Ruby/Rails dictionary app - 6 letter words finder that are built of two concatenated smaller words-CodePudding

I need to create functionality which is going to process the dictionary (dictionary.txt file). The goal is to find all six-letter words that are built of two concatenated smaller words e.g.:

con   vex => convex
tail   or => tailor
we   aver => weaver

Of course, there may be some words inside the file that are not 6 letters long, but these can be easily sifted out using a simple method:

def cleanup_file
  file_data = File.read('dictrionary.txt').split

  file_data.reject! { |word| word.size < 6 }
end

But now comes the problem - how to find if the other strings in the array are made of two connected smaller words ?

[Edit]

Sample dictionary.txt file here

CodePudding user response：

Thinking just in a pseudo code solution, but you should:

Iterate every line of the dictionary and store the words in 6 different arrays by the length of each word.
- Make sure that all words are downcased, there are no duplicates and all the values are sorted, so later you could properly use .bsearch in the arrays.
Iterate the length-6 array (for example convex) and look for a match of the first character of the current word in the length-1 array (c for the given example) and in the length-5 array (onvex). If there's a match, save the words.
- Then keep looking in the length-2 and length-4 arrays for matches (co and nvex correspondingly) and save a match.
- Finally, look both parts of the string in the length-3 array (con and vex) and save any match
- Look for the next 6 characters string until you've finished.
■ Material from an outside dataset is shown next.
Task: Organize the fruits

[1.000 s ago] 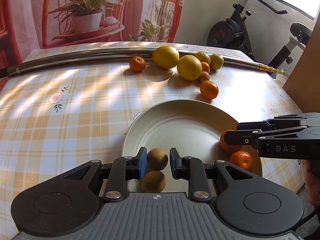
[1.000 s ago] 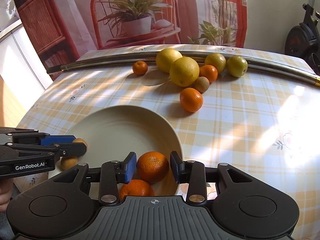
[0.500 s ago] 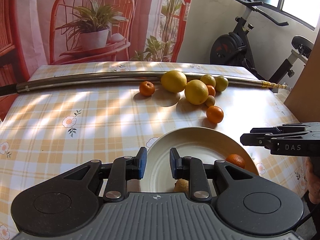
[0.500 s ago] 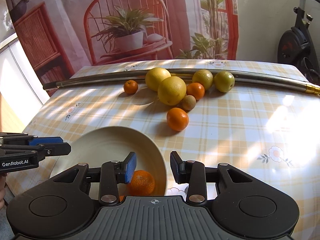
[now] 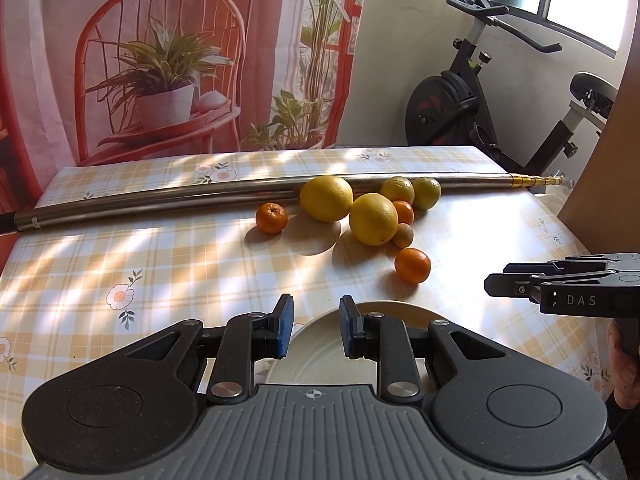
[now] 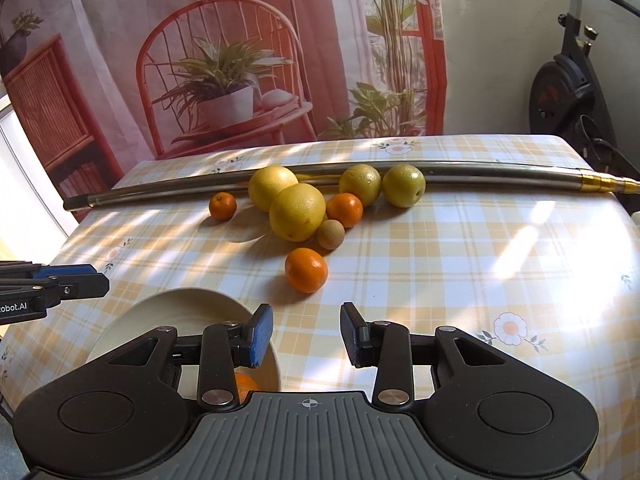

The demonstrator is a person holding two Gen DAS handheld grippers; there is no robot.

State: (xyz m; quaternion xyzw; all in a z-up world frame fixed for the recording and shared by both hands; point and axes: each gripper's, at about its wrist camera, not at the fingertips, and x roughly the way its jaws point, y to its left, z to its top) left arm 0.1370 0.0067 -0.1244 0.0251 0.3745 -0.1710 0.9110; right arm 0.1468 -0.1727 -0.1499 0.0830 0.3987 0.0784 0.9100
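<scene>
Both grippers hang above the near edge of a table (image 6: 460, 240) with a checked yellow cloth. The left gripper (image 5: 316, 326) has its jaws parted wide with nothing between them; below and just beyond its fingertips lies the far rim of a cream plate (image 5: 384, 305). The right gripper (image 6: 307, 332) is likewise spread wide and empty. In its view the plate (image 6: 176, 312) sits at 8 o'clock from the jaws, and an orange (image 6: 244, 386) in the plate peeks out under the blue left finger (image 6: 260, 334).

The loose fruit is clustered at 12 o'clock, far across the table, against a long metal pole (image 6: 480, 170). Nearest is a mandarin (image 6: 306, 270), standing alone. Behind it a small brown fruit (image 6: 331, 234) touches a big yellow citrus (image 6: 297, 212), which overlaps a second big yellow one (image 6: 272, 186) at its 11 o'clock. Another mandarin (image 6: 345, 210) sits just at 1 o'clock of the brown fruit. Two yellow-green fruits (image 6: 360, 184) (image 6: 403, 185) rest side by side against the pole. A small mandarin (image 6: 223, 206) lies apart at 9 o'clock of the cluster.

In the left view the right gripper's fingers (image 5: 520, 280) enter from 3 o'clock, level with the nearest mandarin (image 5: 413, 265). An exercise bike (image 5: 480, 104) stands beyond the table at 1 o'clock.
</scene>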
Most likely there are better ways to solve this, like in the first iteration inserting each word in its corresponding array using .bsearch_index to sort and not inserting duplicates in the same iteration, but most of the workload is going to be in the 2nd iteration and binary searches work in O(log n) time, so I guess it should work quick enough.

CodePudding user response：

Suppose the dictionary is as follows.

dictionary = [
  "a", "abased", "act", "action", "animal", "ape", "apeman",
  "art", "assertion", "bar", "barbed", "barhop", "based", "be",
  "become", "bed", "come", "hop", "ion", "man"
]

I assume that, like most dictionaries, dictionary is sorted.

First compute the following hash.

words_by_len = dictionary.each_with_object({}) do |w,h|
  len = w.length
  (h[len] ||= []) << w if len < 7
end    
  #=> {1=>["a"],
  #    6=>["abased", "action", "animal", "apeman", "barbed",
  #    "barhop", "become"],
  #    3=>["act", "ape", "art", "bar", "bed", "hop", "ion", "man"],
  #    5=>["based"],
  #    2=>["be"],
  #    4=>["come"]}

Each key is a word length (1-6) and each value is an array of words from dictionary whose length is the value of the key.

Next I will define a helper function that returns true or false depending on whether a given array of words (list) contains a given word (word).

def found?(list, word)
  w = list.bsearch { |w| w >= word }
  w && w == word
end

For example:

found?(words_by_len[3], "art")
  #=> true
found?(words_by_len[3], "any")
  #=> false

See Array#bsearch.

We now extract the words of interest:

words_by_len[6].select do |w|
  (1..5).any? do |i|
    first, last = w[0,i], w[i..-1]
    found?(words_by_len[i], first) && found?(words_by_len[6-i], last)
  end
end
  #=> ["abased", "action", "apeman", "barbed", "barhop", "become"]